= Steven Baker (producer) =

Australian record producer (born 1976)

Steven Baker (born 1976) is an arranger, orchestrator and record producer, best known for his work in the UK classical/pop crossover genre. He has worked on albums and projects for a wide range of artists over the years, including Katherine Jenkins, Joe McElderry, Alfie Boe, Russell Watson, Noah Stewart, Laura Wright, Paul Potts, Hayley Westenra, Rolando Villazón, Lesley Garrett, The Priests, Gary Barlow, Only Men Aloud!, Will Martin, Faryl Smith, Friar Alessandro, Julian Ovenden, Toni Braxton, Neal E. Boyd and The Ten Tenors.

==Early career==

Baker was born and grew up in Brisbane, Australia. After graduating from Brisbane State High School in 1993, he completed a Bachelor of Music (1st class honours and University Medal) from The University of Queensland in composition and piano. After completing a PhD in composition at the University of York, England, Baker spent six years (2001–2007) working as pianist and musical director of Australian vocal group, The Ten Tenors. He toured extensively with the ensemble all over the world, particularly in the US and Europe, performing an estimated 1500 shows with them.

==2007 to present==

Baker settled permanently in the UK in 2007 and has been working as a record producer, arranger and orchestrator since then. Amongst many other things, he has co-produced three albums by 2009 X-Factor winner, Joe McElderry. One of those albums, Classic, peaked at number 2 in the UK Albums Chart in mid-2011 and stayed in the top 5 for five weeks. Several of his produced tracks appeared on Gary Barlow's EP album, Sing, which spent two weeks at number 1 in the UK Albums chart in mid-2012. He also co-produced the debut album of tenor, Noah Stewart, which spent four weeks at number 1 in the UK Classical Albums Chart in early 2012 and was nominated for 'Album of the Year' at the 2012 Classic Brit Awards.

==Personal life==

In 2008, Baker married Australian soprano, Kristy Swift, and they live in northwest London.

==Selected discography==
According to AllMusic, Steven Baker is credited with piano, keyboards, organ, synthesiser, pipe, pedal steel, arrangement, orchestration, composition, production, engineering, cover artwork, and programming.

2004:

- Larger Than Life (The Ten Tenors). Songwriter, arranger, pianist.

2006:

- Here's to the Heroes (The Ten Tenors). Arranger, pianist.

2007:

- Rejoice (Katherine Jenkins).
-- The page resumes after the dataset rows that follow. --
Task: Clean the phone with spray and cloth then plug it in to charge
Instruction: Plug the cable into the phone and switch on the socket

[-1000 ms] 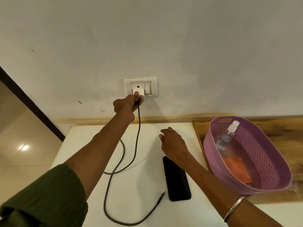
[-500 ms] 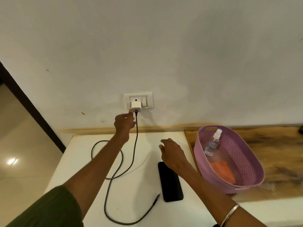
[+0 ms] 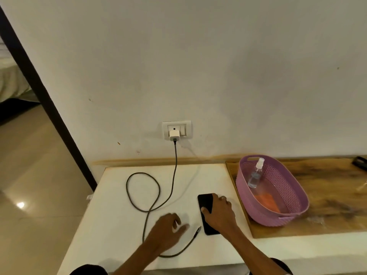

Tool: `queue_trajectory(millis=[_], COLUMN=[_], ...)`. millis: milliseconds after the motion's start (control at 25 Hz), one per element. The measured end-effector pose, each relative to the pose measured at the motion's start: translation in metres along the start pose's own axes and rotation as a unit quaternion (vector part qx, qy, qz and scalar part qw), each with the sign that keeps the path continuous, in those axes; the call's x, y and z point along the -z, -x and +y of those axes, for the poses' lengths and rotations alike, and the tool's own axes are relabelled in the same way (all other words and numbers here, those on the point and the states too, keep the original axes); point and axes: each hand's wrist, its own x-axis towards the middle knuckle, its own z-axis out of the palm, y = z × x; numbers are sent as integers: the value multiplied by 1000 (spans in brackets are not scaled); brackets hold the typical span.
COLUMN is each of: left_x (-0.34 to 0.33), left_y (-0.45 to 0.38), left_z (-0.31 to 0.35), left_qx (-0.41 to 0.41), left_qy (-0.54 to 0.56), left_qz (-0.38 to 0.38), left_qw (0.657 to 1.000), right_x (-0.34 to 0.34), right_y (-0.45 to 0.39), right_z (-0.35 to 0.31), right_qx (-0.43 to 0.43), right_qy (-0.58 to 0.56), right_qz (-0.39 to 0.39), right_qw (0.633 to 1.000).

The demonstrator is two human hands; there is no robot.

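A black phone (image 3: pixel 205 202) lies flat on the white table (image 3: pixel 119 225). My right hand (image 3: pixel 220 213) rests on top of it, thumb on the screen and fingers over its right edge. My left hand (image 3: pixel 168 227) hovers low over the table, fingers apart and blurred, just left of the cable's free plug (image 3: pixel 198 229). The grey cable (image 3: pixel 155 197) loops across the table and runs up to the white charger (image 3: pixel 174 135), which sits in the wall socket (image 3: pixel 176 129). The spray bottle (image 3: pixel 256 173) and orange cloth (image 3: pixel 267 201) lie in the purple basket (image 3: pixel 297 187).
The basket stands on a wooden board (image 3: pixel 333 197) to the right of the table. A dark object (image 3: pixel 360 162) lies at the board's far right edge. The table's left edge drops to a tiled floor (image 3: pixel 29 195).
My left hand has let go of the charger at the socket and dropped to the table near the cable's plug. My right hand has moved back onto the phone.
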Motion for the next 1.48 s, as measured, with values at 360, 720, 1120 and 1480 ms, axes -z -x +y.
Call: queue_trajectory(millis=[360,720,1120,1480], left_x=[-29,-2,36,59], left_y=[18,3,-4,32], left_z=[18,11,39,66], left_qx=[-16,-18,56,110], left_qy=[-96,93,271,401], left_qz=[-61,114,138,146], left_qw=[993,989,951,897], right_x=[-33,-33,-8,53], right_y=[9,-11,-2,26], right_z=[-1,2,-7,-36], right_qx=[-118,-134,-127,-7], right_qy=[25,-177,-663,-772], right_qz=[3,-5,-105,-227], right_qw=[993,975,730,593])
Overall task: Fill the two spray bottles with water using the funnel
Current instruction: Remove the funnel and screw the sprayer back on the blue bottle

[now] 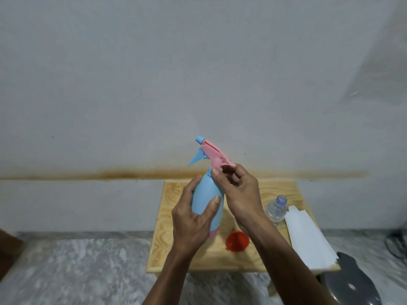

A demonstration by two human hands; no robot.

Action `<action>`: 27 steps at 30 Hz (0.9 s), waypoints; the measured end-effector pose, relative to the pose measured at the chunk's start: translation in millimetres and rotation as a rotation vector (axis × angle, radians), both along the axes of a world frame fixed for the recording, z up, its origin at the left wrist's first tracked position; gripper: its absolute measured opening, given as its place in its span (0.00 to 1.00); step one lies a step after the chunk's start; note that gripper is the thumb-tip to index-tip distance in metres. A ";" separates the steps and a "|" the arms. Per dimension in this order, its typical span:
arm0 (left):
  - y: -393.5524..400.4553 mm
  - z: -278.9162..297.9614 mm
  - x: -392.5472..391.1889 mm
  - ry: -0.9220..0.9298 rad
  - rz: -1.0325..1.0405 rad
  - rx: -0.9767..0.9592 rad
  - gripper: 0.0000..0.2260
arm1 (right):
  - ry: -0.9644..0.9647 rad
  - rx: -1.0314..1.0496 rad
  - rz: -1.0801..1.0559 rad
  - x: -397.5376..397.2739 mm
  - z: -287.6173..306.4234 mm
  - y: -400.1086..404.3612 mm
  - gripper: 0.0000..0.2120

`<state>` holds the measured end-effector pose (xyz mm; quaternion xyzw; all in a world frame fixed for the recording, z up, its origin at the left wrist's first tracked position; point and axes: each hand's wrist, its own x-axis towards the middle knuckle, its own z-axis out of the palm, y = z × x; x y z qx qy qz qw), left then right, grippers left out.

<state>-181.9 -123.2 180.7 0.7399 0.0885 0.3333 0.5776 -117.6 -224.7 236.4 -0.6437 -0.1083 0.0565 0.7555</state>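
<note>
A light blue spray bottle point(206, 194) with a pink spray head point(214, 156) is held tilted above the small wooden table point(174, 258). My left hand point(193, 219) wraps around the bottle's body. My right hand point(239, 190) grips the collar at the base of the pink spray head. A red funnel point(236, 241) lies on the table below my right wrist. A clear plastic water bottle point(275, 209) with no cap stands on the table to the right. Only one spray bottle is in view.
A white folded cloth or paper point(308, 238) lies along the table's right edge. A dark grey round object point(352, 282) sits on the floor at the lower right. The floor is grey marble, and a white wall stands close behind the table.
</note>
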 end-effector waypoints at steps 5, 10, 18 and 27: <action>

Arranger.
- A New World (Will Martin). Arranger.

2008:

- Nostalgica (The Ten Tenors). Arranger.
- Only Men Aloud! (Only Men Aloud!). Arranger.
- Sacred Arias (Katherine Jenkins). Arranger.

2009:

- Pulse (Toni Braxton). Orchestrator.
- An American Dream (Neal E. Boyd). Arranger.
- Wonderland (Faryl Smith). Arranger.
- Band of Brothers (Only Men Aloud!). Arranger.

2010:

- Cinema Paradiso (Paul Potts). Arranger.
- Inspirations (Will Martin). Arranger.
- La Voce (Russell Watson). Arranger.
- Noël (The Priests). Arranger.

2011:

- Daydream (Katherine Jenkins). Arranger.
- La Strada – Songs From the Movies (Rolando Villazón). Arranger.
- Double Platinum (The Ten Tenors). Producer, arranger.
- Noah (Noah Stewart). Producer, arranger, pianist.
- Classic (Joe McElderry). Producer, arranger.
- Classic Christmas (Joe McElderry). Producer, arranger.

2012:

- Glorious (Laura Wright). Producer, arranger, pianist.
- Sing EP (Gary Barlow). Co-Producer, arranger.
- Here's What I Believe (Joe McElderry). Producer, arranger, pianist.
- The Voice from Assisi (Friar Alessandro). Songwriter, arranger.